(Saved entries)
========
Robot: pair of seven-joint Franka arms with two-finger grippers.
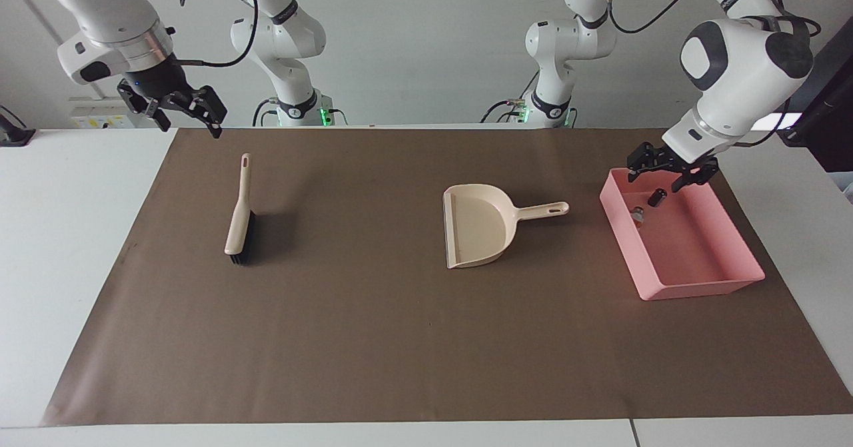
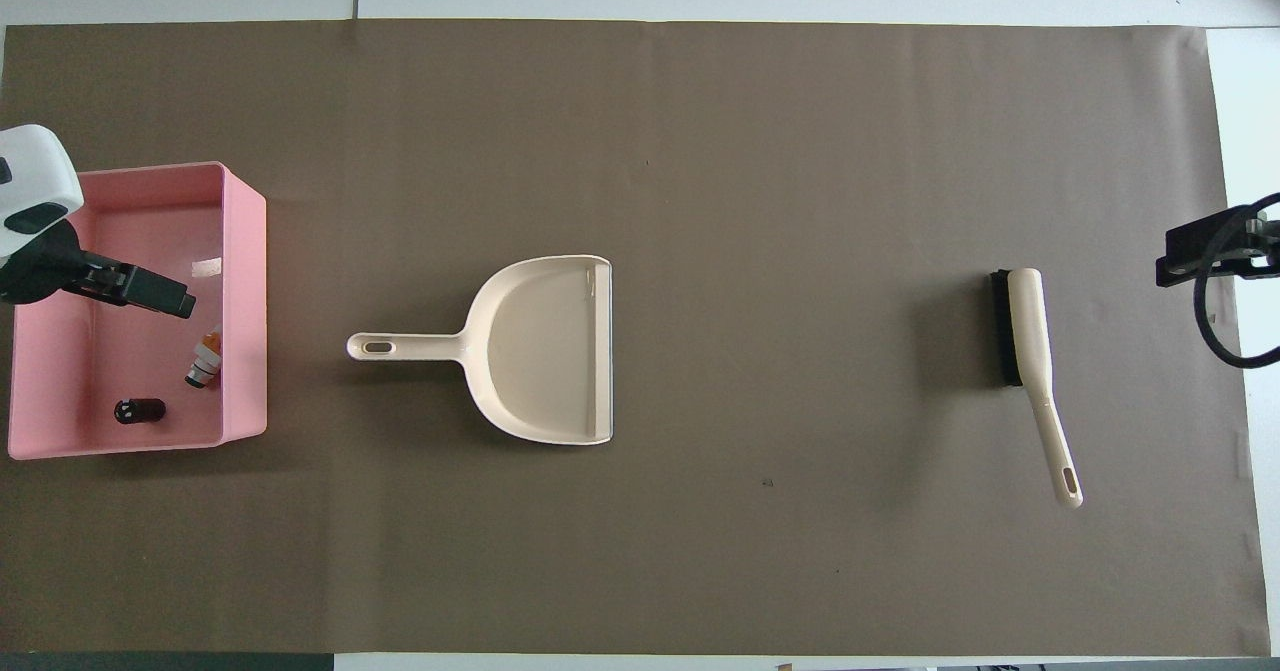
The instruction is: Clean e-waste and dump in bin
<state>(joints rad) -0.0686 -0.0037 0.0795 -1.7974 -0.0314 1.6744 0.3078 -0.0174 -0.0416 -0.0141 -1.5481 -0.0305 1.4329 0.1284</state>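
White worktop [image 1: 80, 247], w/ a big brown mat [image 1: 373, 340] covering most of it. On the mat: beige dustpan [image 1: 480, 230] approx mid-table, lying flat, handle pointing twd the left arm's end; pink bin [image 1: 693, 287] at that end, just beside the handle tip but apart; brush [image 1: 238, 215] w/ black bristles twd the right arm's end, well apart from the dustpan.
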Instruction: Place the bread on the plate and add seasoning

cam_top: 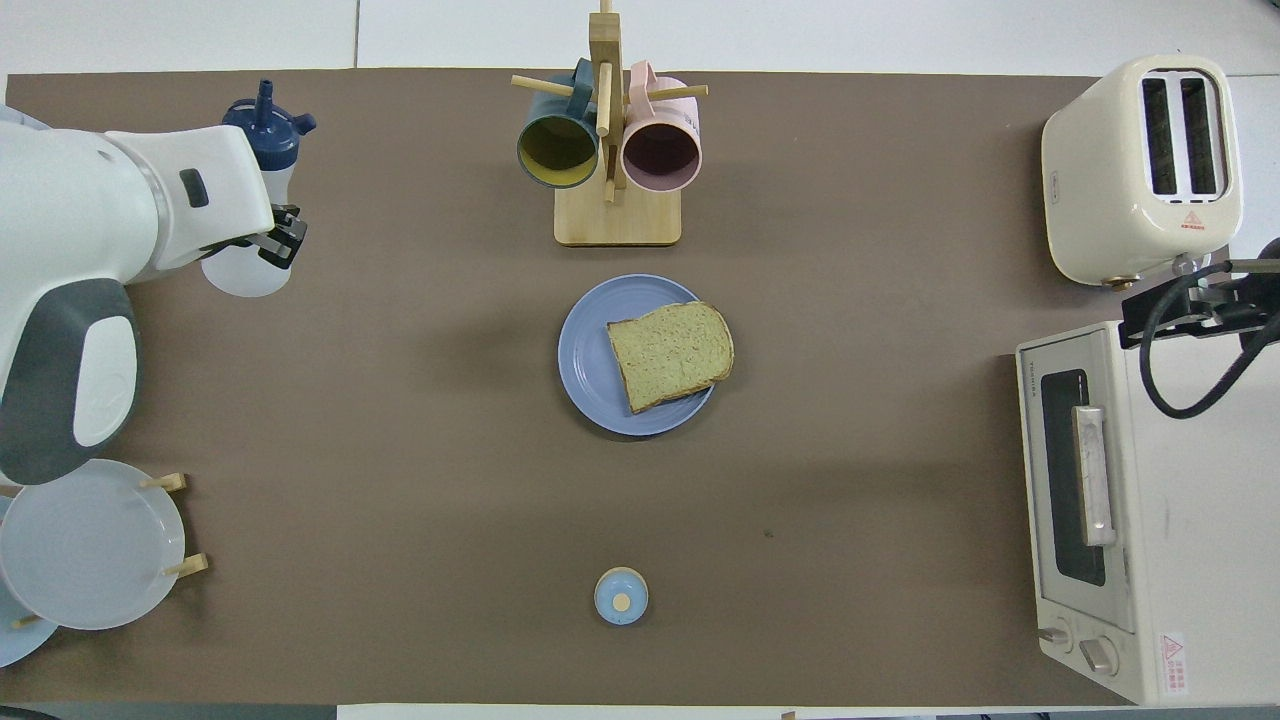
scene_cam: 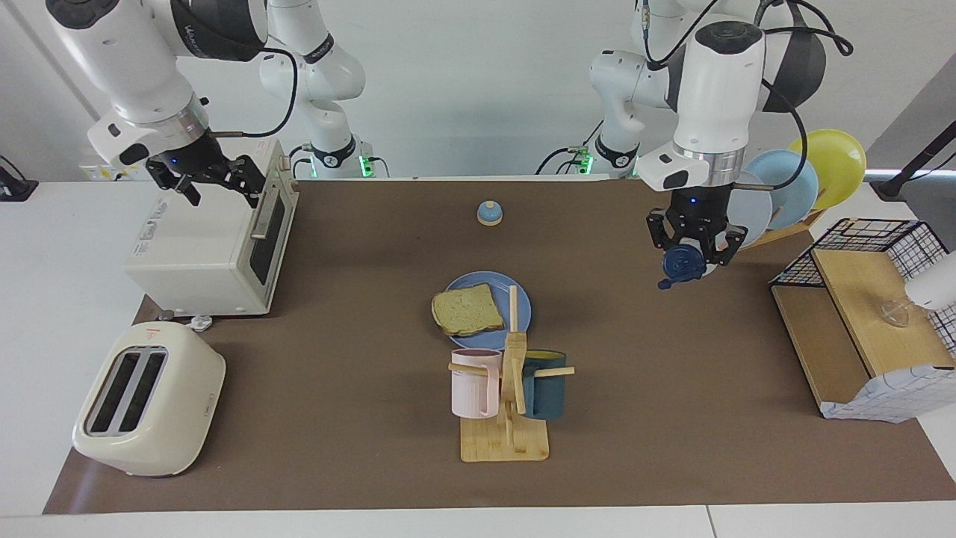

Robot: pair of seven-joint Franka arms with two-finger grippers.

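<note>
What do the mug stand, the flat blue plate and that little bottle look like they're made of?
Mug stand: pale wood, perhaps bamboo, with a matte, grainy look.
Plate: smooth matte blue, faint rings near the rim; plastic or glazed ceramic, hard to say.
Bottle: cloudy see-through body with a dark blue cap, so likely soft plastic.
</note>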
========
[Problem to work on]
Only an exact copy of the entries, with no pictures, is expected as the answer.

[Completed exercise]
Robot: pair of seven-joint Franka arms with two-finger grippers.
The instruction is: Clean e-waste and dump in bin
<state>(joints rad) -0.0686 -0.0037 0.0795 -1.7974 -0.0314 1.6744 0.3078 -0.0174 -0.0416 -0.0141 -1.5481 -0.0305 1.4329 0.1284</state>
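White worktop [image 1: 80, 247], w/ a big brown mat [image 1: 373, 340] covering most of it. On the mat: beige dustpan [image 1: 480, 230] approx mid-table, lying flat, handle pointing twd the left arm's end; pink bin [image 1: 693, 287] at that end, just beside the handle tip but apart; brush [image 1: 238, 215] w/ black bristles twd the right arm's end, well apart from the dustpan.
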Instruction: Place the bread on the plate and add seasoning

cam_top: 
scene_cam: 

Robot: pair of seven-joint Franka arms with two-finger grippers.

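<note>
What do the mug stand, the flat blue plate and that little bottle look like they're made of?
Mug stand: pale wood, perhaps bamboo, with a matte, grainy look.
Plate: smooth matte blue, faint rings near the rim; plastic or glazed ceramic, hard to say.
Bottle: cloudy see-through body with a dark blue cap, so likely soft plastic.
</note>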

There's nothing more to this exercise.